• RECORDED DATA:

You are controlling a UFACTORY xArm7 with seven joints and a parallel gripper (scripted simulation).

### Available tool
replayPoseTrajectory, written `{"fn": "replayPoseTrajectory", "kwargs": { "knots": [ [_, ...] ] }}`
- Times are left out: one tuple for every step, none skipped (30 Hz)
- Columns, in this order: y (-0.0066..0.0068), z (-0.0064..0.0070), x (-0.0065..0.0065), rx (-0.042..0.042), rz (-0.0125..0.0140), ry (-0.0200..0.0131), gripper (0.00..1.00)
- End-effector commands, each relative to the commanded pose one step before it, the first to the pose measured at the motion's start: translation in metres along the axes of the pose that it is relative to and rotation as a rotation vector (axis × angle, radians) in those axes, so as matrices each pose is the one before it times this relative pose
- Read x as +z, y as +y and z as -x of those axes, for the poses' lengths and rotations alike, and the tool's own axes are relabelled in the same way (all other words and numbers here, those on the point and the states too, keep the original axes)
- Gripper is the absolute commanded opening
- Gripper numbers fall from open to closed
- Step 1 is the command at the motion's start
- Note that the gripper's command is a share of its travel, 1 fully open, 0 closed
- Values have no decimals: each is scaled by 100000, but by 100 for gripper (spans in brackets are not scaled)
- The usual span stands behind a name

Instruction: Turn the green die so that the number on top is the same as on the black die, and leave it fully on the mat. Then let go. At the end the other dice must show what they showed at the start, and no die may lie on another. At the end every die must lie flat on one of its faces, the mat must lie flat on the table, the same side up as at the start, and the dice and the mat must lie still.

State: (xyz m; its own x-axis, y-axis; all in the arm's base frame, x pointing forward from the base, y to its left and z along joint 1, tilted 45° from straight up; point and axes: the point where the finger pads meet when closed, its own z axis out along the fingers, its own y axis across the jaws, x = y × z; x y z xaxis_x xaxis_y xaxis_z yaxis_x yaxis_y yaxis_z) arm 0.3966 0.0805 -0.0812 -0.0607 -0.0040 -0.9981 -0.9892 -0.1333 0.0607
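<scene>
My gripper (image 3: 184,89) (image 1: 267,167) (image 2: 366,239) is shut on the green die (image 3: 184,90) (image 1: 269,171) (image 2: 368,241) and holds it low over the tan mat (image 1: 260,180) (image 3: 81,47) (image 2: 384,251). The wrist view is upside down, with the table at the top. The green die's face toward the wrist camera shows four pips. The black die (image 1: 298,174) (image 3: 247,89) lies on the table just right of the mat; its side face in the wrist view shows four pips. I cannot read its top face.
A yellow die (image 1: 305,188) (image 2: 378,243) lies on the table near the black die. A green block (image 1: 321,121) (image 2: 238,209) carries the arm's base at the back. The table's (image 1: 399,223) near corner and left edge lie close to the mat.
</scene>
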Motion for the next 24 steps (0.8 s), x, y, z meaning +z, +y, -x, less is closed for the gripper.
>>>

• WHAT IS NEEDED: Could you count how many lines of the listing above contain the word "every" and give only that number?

• TASK RESULT: 2